Aim of the exercise — Return only those lines of the listing in which "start" appears.

Data provided —
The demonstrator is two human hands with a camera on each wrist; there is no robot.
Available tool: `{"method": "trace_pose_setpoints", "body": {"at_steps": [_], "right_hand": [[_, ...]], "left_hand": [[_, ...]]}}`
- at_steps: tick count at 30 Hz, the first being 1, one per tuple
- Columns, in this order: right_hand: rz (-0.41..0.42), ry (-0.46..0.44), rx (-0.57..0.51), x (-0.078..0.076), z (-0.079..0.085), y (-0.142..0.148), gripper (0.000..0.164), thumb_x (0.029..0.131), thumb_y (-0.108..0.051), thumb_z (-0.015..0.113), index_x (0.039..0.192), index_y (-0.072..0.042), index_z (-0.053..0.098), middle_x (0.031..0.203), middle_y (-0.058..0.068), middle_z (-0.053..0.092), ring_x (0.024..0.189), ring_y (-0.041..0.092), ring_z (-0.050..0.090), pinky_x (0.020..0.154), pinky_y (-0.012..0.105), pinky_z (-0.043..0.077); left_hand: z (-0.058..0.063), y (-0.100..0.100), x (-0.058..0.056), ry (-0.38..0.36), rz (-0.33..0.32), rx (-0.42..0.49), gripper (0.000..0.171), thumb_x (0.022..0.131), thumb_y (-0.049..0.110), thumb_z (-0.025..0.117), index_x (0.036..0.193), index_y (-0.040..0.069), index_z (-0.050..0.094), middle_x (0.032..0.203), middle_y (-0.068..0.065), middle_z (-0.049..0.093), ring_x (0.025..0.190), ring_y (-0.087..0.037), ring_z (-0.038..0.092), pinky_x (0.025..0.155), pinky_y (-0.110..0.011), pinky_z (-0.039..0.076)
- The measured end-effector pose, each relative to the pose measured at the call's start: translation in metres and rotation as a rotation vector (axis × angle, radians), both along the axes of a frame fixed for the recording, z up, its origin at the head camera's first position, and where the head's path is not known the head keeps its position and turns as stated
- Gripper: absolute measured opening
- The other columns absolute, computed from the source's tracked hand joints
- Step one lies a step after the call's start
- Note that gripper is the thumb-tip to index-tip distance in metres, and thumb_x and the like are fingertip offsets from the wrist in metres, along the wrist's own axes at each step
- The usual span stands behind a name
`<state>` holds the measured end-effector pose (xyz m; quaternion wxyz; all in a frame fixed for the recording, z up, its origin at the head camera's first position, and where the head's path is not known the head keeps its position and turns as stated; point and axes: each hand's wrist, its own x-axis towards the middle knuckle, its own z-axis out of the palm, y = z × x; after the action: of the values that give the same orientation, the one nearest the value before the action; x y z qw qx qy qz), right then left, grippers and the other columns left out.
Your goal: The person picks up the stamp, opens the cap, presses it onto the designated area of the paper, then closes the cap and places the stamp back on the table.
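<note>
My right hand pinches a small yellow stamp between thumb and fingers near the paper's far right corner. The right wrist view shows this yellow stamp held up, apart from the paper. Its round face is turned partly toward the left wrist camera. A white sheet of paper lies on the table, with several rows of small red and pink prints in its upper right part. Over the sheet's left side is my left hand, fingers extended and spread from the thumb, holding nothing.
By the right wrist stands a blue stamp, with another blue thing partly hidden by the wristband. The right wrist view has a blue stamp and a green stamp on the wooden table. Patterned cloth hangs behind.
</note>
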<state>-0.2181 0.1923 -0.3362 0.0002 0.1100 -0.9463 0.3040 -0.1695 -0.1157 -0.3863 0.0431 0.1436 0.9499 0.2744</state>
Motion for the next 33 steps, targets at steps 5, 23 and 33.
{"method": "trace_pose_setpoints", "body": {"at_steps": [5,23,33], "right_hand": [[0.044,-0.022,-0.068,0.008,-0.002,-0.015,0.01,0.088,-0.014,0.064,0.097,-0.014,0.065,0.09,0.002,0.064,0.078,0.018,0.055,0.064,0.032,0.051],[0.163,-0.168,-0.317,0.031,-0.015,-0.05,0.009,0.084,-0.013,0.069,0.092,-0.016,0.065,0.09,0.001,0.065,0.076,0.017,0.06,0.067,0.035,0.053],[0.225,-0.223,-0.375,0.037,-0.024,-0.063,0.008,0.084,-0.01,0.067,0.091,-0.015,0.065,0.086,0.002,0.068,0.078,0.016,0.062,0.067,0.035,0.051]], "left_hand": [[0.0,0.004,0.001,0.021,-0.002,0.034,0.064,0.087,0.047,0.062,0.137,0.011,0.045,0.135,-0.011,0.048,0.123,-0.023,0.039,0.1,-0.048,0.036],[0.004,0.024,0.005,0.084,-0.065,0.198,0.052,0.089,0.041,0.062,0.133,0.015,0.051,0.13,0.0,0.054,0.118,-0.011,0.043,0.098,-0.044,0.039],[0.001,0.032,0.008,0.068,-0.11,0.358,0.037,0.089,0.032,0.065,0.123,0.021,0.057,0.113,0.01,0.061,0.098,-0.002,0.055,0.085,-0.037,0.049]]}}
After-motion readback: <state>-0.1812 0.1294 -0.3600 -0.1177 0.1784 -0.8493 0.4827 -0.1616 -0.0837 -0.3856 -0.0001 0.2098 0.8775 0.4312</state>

Solution —
- The measured end-effector pose, each relative to the pose measured at the call's start: translation in metres and rotation as a rotation vector (axis × angle, radians), both along the axes of a frame fixed for the recording, z up, its origin at the head camera's first position, and where the head's path is not known the head keeps its position and turns as stated
- Step one lies a step after the call's start

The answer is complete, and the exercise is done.